Find, in the records below, the line that contains "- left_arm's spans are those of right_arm" and the line that contains "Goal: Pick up". Copy those two lines and everything between them exactly, but not the pictures.
:::::
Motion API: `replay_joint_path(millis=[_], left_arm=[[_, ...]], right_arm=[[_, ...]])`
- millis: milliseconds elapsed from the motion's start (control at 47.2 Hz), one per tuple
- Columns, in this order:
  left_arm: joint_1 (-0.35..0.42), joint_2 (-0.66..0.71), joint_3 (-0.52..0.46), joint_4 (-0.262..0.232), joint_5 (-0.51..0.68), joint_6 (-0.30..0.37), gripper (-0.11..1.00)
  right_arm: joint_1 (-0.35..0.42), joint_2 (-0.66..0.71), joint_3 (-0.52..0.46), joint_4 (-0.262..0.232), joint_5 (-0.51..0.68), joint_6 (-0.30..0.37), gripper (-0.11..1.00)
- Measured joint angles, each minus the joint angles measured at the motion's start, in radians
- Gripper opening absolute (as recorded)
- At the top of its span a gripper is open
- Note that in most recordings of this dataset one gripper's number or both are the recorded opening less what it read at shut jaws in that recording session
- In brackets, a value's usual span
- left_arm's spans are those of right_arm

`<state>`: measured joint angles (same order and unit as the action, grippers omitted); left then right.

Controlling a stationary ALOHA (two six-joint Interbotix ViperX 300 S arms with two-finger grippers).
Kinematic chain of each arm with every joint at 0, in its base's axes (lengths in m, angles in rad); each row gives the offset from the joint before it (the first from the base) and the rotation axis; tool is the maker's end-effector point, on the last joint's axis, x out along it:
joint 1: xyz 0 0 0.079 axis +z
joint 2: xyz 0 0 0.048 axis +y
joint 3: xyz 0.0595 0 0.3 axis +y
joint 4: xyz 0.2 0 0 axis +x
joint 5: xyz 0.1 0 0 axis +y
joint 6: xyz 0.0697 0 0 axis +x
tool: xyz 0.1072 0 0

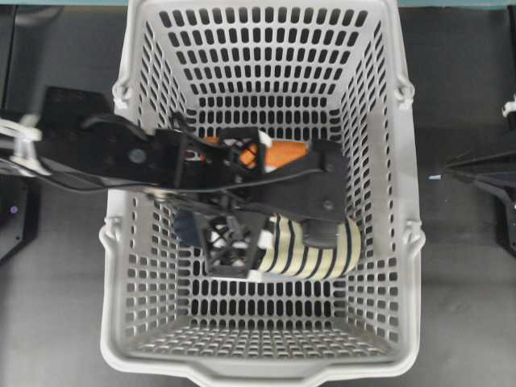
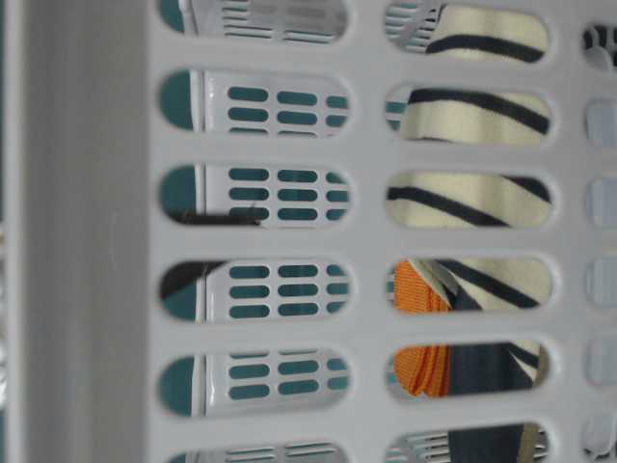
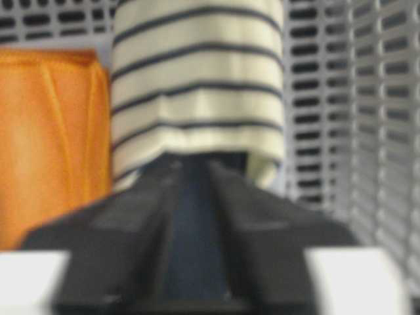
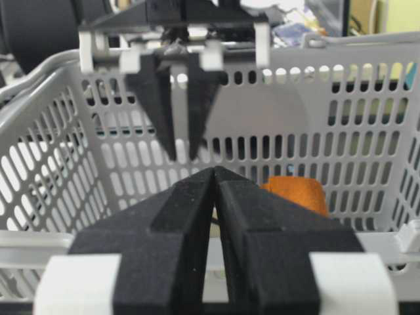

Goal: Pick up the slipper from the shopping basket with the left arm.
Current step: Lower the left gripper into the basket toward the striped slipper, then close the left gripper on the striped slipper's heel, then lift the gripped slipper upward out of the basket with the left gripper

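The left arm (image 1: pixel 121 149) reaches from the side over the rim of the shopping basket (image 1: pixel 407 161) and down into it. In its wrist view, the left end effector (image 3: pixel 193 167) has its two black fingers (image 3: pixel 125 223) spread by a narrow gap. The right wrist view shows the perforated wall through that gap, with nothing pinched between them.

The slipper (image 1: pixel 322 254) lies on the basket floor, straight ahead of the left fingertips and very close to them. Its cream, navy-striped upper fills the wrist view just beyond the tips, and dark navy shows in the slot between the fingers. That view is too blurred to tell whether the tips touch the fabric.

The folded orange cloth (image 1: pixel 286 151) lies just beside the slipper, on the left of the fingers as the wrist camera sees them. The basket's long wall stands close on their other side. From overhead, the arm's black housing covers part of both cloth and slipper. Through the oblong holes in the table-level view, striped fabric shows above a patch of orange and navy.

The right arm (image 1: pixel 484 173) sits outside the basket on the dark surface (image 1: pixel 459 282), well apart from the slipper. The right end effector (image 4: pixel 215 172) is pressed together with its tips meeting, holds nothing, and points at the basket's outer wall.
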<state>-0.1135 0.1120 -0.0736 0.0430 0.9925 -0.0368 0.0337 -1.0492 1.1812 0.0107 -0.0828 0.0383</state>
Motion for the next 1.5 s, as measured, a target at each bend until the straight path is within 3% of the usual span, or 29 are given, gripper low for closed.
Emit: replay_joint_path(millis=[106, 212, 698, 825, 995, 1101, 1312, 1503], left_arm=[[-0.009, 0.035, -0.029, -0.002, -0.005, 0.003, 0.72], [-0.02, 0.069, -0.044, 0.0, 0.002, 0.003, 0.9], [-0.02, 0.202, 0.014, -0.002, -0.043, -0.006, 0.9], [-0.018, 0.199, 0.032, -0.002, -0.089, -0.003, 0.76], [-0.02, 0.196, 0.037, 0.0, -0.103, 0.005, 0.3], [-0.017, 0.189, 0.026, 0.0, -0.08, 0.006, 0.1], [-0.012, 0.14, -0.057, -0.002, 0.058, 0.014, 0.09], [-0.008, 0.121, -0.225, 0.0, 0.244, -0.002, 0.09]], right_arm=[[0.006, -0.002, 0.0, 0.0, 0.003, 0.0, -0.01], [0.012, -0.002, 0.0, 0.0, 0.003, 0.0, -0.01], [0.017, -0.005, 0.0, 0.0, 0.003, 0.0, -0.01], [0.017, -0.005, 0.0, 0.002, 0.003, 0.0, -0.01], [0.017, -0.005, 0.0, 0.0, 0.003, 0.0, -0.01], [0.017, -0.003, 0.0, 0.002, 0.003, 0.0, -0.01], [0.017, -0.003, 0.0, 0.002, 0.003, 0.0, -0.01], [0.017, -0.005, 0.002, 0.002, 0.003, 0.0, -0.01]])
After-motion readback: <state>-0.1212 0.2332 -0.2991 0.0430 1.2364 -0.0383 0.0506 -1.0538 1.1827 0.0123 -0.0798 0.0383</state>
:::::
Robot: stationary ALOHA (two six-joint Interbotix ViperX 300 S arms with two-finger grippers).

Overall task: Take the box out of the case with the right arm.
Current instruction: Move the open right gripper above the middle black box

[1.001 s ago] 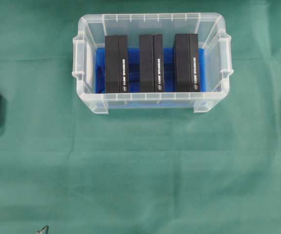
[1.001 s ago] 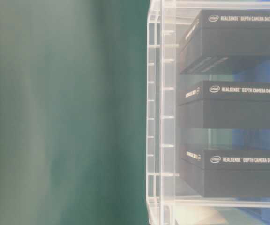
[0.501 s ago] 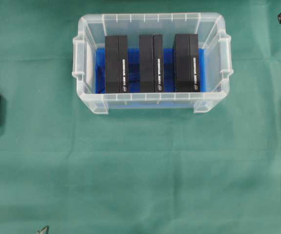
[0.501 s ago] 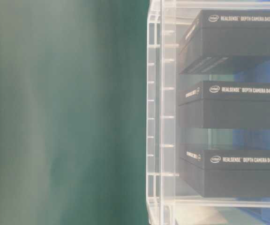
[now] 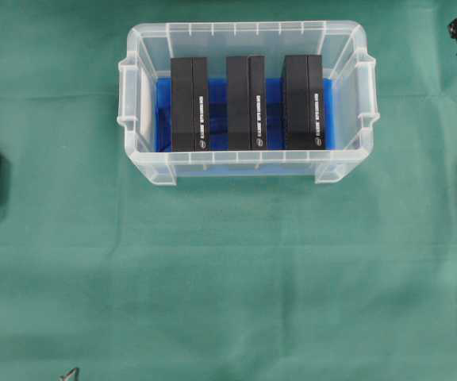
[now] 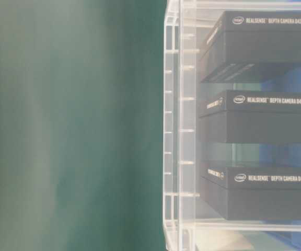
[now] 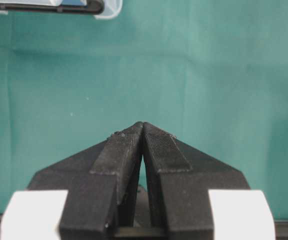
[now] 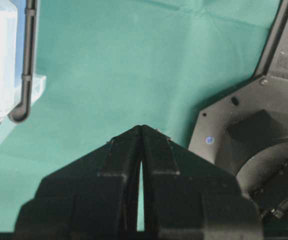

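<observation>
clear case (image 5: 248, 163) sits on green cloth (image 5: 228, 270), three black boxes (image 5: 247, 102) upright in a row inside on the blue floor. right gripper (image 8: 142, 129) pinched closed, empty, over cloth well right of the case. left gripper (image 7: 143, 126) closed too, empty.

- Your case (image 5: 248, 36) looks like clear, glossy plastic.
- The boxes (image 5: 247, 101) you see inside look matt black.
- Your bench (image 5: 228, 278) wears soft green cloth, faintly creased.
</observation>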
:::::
■ **Written solution**
- left_arm's spans are those of right_arm

`<state>`: measured joint angles (same order and unit as the action, grippers omitted); left then right.

Controlling a stationary ALOHA (two six-joint Interbotix ViperX 300 S arms with two-finger grippers).
Kinematic chain of each arm with every joint at 0, in its base's axes (lengths in m, angles in rad); each row gives the offset from the joint before it (the first from the base) and the rotation axis; tool is the maker's end-effector point, on the last joint's axis, x out along it:
joint 1: xyz 0 0 0.079 axis +z
joint 2: xyz 0 0 0.048 axis +y
joint 3: xyz 0.0595 0 0.3 axis +y
joint 4: xyz 0.2 0 0 axis +x
joint 5: xyz 0.1 0 0 axis +y
joint 6: xyz 0.0697 0 0 axis +x
tool: xyz 0.1072 0 0


Goal: Pick up the slipper from the shopping basket with the left arm.

There is nothing more to the answer.